- _DESCRIPTION OF THE TASK_:
Below are some records. Print exactly the lines between the one holding "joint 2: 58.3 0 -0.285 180" and the one holding "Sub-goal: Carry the", inclusive, and nothing else.

Stored items from a collection:
--------------------

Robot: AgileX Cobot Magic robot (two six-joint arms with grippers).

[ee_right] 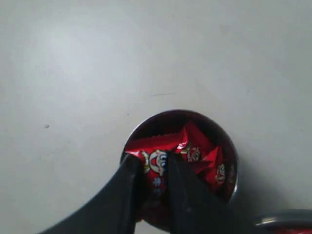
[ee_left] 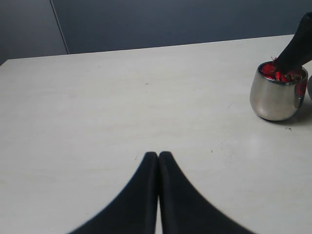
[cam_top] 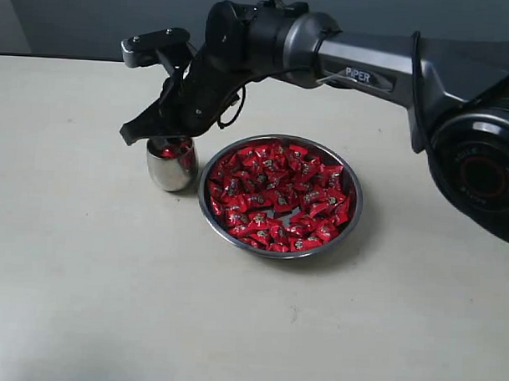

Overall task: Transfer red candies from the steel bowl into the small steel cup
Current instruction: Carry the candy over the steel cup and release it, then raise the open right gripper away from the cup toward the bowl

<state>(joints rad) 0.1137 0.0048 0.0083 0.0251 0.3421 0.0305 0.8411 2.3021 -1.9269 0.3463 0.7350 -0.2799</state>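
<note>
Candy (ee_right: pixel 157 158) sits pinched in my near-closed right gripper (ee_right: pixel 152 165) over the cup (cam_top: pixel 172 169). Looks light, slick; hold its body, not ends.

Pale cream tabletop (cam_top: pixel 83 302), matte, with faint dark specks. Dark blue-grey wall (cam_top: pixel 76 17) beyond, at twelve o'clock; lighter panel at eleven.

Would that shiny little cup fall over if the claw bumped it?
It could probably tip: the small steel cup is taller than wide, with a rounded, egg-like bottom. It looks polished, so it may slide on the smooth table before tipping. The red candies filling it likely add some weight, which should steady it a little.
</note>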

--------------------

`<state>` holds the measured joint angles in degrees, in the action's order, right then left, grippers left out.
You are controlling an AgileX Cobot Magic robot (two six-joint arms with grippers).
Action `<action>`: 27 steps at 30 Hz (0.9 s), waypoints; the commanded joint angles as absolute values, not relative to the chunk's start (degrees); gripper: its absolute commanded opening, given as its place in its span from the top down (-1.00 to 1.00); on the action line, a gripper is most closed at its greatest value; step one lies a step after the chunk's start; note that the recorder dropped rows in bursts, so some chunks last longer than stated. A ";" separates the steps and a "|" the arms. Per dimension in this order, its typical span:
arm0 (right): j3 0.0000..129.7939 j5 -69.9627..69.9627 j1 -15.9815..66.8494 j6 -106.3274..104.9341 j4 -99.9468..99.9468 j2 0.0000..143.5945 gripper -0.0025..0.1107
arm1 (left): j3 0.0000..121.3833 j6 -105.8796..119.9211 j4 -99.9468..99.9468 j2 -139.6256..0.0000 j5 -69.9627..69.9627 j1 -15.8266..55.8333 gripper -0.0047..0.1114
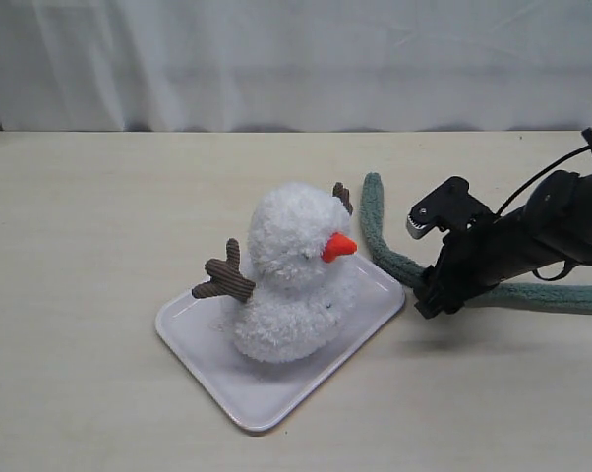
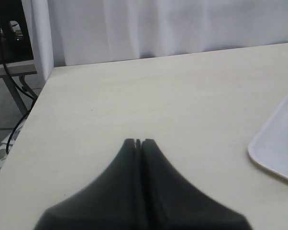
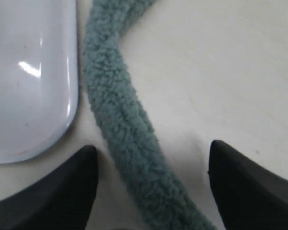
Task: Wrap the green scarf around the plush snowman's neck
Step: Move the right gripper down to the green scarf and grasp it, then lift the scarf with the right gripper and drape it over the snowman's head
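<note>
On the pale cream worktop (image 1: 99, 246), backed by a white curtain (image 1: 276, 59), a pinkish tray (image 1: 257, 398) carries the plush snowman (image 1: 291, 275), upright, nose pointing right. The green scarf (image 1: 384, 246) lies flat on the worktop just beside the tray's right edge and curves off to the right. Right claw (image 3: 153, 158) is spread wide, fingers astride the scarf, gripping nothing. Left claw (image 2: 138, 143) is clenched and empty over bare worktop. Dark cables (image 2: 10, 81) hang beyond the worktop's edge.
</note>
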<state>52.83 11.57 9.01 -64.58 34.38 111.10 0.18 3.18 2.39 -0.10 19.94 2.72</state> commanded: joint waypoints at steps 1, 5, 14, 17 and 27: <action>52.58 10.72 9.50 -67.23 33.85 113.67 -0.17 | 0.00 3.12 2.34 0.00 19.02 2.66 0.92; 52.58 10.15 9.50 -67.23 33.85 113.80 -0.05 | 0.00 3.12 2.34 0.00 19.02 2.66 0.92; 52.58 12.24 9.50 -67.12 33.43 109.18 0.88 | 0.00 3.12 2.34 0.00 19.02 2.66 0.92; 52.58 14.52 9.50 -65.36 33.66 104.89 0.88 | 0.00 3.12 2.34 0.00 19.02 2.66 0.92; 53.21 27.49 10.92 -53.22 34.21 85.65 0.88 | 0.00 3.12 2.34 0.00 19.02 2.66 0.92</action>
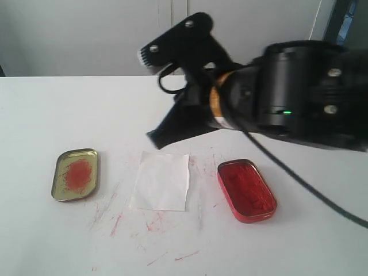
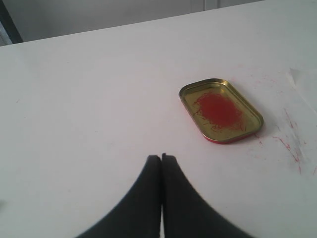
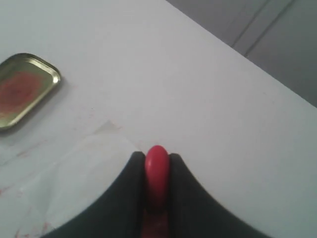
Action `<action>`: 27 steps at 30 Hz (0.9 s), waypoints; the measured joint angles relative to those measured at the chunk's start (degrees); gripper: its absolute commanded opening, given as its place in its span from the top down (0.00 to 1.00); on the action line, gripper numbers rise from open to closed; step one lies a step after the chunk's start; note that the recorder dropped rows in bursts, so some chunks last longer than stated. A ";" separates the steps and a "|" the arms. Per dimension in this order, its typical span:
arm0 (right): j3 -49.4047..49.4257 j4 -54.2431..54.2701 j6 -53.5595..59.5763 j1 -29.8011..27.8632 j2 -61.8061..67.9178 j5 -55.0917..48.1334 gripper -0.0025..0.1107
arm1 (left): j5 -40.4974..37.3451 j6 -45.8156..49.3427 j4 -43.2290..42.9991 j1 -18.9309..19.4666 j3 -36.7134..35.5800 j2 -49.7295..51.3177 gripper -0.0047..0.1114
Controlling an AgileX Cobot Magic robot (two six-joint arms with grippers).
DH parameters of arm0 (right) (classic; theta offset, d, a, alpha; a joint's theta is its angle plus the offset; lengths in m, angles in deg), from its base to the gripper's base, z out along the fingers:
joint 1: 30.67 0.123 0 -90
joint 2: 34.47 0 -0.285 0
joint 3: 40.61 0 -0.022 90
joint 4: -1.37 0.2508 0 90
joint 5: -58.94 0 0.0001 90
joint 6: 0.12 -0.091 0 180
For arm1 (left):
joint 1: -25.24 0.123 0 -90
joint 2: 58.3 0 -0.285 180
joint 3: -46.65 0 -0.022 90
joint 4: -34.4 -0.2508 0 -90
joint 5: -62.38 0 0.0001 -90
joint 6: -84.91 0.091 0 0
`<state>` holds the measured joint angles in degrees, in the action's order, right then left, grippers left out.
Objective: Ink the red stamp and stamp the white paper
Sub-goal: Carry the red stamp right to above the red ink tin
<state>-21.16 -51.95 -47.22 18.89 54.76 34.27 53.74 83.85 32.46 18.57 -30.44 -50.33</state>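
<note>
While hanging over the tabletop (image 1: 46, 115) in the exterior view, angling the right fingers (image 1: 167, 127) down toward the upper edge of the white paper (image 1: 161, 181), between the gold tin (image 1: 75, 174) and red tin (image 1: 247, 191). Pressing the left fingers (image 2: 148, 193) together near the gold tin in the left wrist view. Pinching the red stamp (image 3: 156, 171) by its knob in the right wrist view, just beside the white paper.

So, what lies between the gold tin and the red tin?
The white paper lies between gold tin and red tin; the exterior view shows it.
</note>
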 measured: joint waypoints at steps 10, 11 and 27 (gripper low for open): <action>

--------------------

- _SOLUTION FOR THIS TASK_:
joint 2: 58.3 0 -0.285 180
joint 3: -46.65 0 -0.022 90
joint 4: -34.4 -0.2508 0 -90
joint 5: -62.38 0 0.0001 -90
joint 6: -84.91 0.091 0 0
`<state>` holds the measured joint angles in degrees, in the action's order, right then left, grippers left out.
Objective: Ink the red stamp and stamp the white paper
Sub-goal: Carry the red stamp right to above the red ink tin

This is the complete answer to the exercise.